For users new to the College Scorecard data, a few caveats are worth noting up front. First, all earnings figures reflect federal-aid recipients only (Pell Grants and federal loans); students who attended without federal aid are excluded from earnings calculations. Second, the federal-aid sample is not random — students with greater financial need tend to receive aid at higher rates, so earnings reported for institutions with strong full-pay enrollment may understate the population earning at that school. Third, earnings are measured 6 and 10 years after enrollment, not after graduation; students who took longer to complete or did not complete at all are included in the denominator. Fourth, suppression rules redact values when fewer than 30 students are in a cohort, so small programs at small institutions commonly show "not reported."

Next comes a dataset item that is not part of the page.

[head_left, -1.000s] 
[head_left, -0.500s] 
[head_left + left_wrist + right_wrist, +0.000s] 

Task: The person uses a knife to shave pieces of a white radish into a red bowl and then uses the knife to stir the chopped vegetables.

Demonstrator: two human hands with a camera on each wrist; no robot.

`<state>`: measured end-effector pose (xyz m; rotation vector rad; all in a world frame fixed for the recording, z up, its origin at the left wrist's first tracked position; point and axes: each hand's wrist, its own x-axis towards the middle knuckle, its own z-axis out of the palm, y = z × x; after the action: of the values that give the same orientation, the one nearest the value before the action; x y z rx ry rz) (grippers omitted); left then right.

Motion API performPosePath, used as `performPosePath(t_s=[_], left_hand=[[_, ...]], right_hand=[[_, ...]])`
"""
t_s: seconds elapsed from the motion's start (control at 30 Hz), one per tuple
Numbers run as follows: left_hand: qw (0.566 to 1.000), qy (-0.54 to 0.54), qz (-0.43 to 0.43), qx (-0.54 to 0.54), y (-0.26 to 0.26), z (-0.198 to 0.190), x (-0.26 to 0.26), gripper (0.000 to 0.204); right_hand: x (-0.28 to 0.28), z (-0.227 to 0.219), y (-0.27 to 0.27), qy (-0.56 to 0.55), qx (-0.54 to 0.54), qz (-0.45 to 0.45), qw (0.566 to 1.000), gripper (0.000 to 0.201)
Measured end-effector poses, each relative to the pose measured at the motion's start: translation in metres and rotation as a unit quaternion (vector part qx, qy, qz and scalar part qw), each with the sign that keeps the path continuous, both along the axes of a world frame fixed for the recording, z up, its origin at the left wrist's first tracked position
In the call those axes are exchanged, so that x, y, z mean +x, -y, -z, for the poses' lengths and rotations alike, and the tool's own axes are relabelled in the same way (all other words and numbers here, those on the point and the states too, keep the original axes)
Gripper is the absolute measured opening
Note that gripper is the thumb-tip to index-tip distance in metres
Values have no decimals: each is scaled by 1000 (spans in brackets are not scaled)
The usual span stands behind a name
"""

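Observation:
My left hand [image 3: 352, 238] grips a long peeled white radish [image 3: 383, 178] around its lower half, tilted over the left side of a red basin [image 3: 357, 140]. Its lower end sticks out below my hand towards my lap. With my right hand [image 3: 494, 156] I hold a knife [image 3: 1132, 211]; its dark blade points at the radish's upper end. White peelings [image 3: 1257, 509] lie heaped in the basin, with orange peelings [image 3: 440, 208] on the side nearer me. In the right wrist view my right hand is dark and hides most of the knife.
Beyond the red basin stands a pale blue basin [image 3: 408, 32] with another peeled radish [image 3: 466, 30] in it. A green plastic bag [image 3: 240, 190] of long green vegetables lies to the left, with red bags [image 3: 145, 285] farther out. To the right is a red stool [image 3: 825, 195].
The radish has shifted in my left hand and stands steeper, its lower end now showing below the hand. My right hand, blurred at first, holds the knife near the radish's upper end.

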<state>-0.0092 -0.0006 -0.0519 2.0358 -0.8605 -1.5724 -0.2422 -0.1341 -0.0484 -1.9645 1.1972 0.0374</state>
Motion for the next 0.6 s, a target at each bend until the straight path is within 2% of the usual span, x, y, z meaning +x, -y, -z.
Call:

Each institutional profile aggregates approximately three dozen data points from the Scorecard and IPEDS, organized into four sections: admissions (acceptance rate, SAT/ACT score ranges, application volume), costs (sticker tuition, net price by income band, room and board, books and supplies), aid and debt (Pell percentage, federal loan usage, median debt at graduation, default rates), and outcomes (completion rate, retention rate, median earnings at 6 and 10 years after enrollment). When you click into any school below, you reach this consolidated profile. Where federal data is sparse, the profile shows "not reported" rather than substituting interpolated or fabricated values.
The directory is part of a broader research workflow. If you are researching by geography rather than name, the state index groups institutions by U.S. state and reports state-level aggregate counts of public, nonprofit, and for-profit institutions plus average earnings and average tuition. If you are researching by field of study, the programs index uses CIP codes to surface earnings and completion outcomes for the same field across multiple institutions. If you are evaluating institutions by ranked metrics — best value, highest earnings, most selective, largest enrollment — the rankings index applies single-metric ordered sorts. Each lens answers a different question and surfaces a different subset of the underlying Scorecard dataset.